Information shown:

◆ ◆ ◆ ◆ ◆ ◆ ◆

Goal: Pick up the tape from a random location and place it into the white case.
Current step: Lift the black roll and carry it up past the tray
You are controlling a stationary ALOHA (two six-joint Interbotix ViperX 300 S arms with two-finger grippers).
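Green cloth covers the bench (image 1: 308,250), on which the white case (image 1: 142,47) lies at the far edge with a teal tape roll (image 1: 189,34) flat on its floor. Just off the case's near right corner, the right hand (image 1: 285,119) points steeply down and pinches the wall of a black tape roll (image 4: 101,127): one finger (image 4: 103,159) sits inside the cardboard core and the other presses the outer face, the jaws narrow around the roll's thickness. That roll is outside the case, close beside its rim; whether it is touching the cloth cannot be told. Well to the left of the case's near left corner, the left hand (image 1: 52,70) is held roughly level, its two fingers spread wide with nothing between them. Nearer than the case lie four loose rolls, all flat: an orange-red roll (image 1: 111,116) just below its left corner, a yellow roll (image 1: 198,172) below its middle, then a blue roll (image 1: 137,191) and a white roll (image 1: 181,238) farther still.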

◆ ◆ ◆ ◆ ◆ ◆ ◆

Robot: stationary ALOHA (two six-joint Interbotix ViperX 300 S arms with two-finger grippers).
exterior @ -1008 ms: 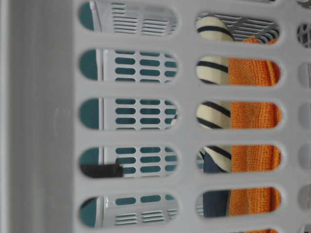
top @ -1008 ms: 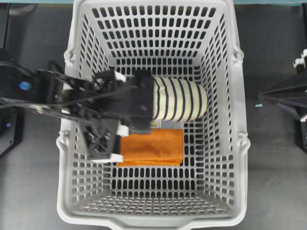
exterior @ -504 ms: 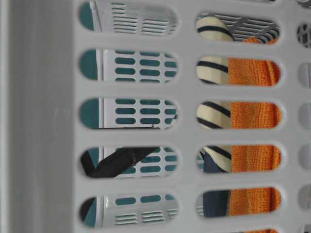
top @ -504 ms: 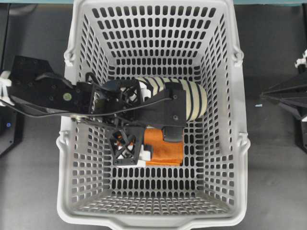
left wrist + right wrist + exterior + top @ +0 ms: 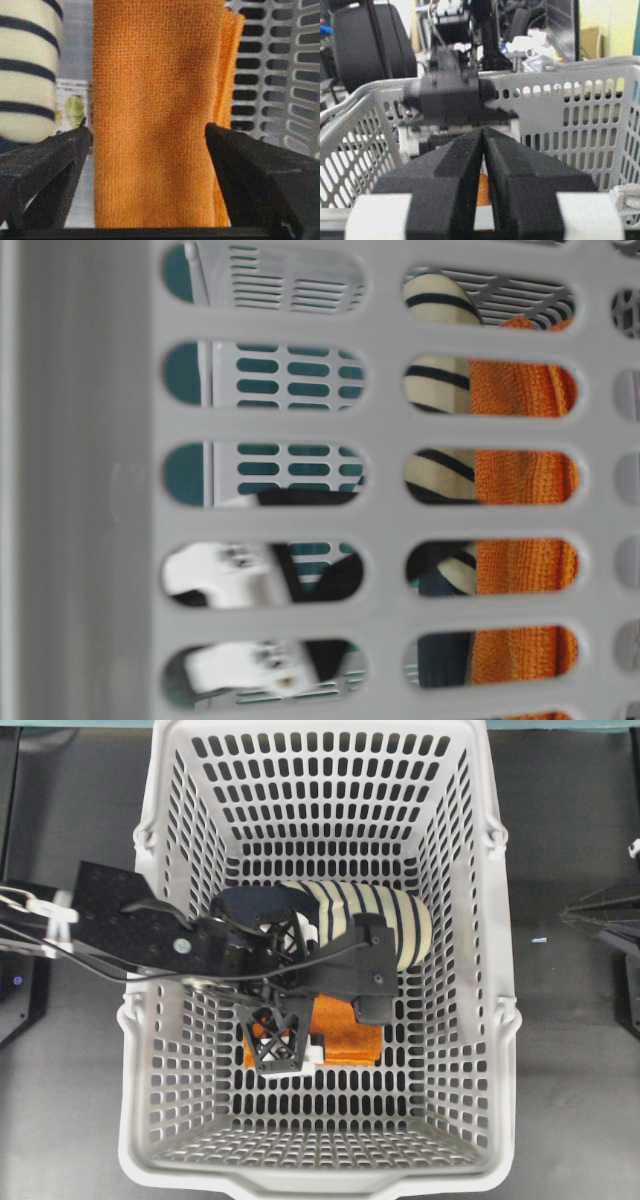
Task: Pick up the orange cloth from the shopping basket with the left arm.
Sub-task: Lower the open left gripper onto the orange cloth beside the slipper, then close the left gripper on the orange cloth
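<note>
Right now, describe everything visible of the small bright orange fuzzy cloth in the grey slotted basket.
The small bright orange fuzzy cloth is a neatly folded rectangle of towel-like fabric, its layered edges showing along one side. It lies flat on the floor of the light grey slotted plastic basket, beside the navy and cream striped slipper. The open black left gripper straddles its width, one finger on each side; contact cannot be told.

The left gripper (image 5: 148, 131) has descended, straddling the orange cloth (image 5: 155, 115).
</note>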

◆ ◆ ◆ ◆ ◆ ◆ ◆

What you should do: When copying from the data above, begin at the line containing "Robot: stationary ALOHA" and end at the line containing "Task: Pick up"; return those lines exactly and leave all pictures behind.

Your response:
Robot: stationary ALOHA (two six-joint Interbotix ViperX 300 S arms with two-finger grippers).
exterior @ -1008 ms: 
top @ -1008 ms: 
exterior @ -504 ms: 
top @ -504 ms: 
left wrist + right wrist + exterior + top @ +0 ms: 
Task: Pick up the orange cloth from the shopping basket with the left arm.

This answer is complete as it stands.